* **Activity**
Output the data that follows, keeping every line identical.

[Start of section]

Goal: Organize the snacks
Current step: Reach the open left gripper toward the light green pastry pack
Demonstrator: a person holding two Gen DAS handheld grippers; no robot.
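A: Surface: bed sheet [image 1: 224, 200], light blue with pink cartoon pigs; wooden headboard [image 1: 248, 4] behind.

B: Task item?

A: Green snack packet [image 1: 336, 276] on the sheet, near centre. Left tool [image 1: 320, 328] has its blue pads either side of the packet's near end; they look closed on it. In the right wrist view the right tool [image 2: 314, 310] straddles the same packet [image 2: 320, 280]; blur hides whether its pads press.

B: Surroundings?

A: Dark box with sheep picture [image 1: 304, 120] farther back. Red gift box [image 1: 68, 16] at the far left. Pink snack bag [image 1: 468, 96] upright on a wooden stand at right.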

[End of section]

* **Response area**
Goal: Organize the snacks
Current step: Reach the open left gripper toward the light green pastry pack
Demonstrator: a person holding two Gen DAS handheld grippers; no robot.
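A: Surface: bed sheet [image 1: 224, 200], light blue with pink cartoon pigs; wooden headboard [image 1: 248, 4] behind.

B: Task item?

A: Green snack packet [image 1: 336, 276] on the sheet, near centre. Left tool [image 1: 320, 328] has its blue pads either side of the packet's near end; they look closed on it. In the right wrist view the right tool [image 2: 314, 310] straddles the same packet [image 2: 320, 280]; blur hides whether its pads press.

B: Surroundings?

A: Dark box with sheep picture [image 1: 304, 120] farther back. Red gift box [image 1: 68, 16] at the far left. Pink snack bag [image 1: 468, 96] upright on a wooden stand at right.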

Nothing else is part of this exercise.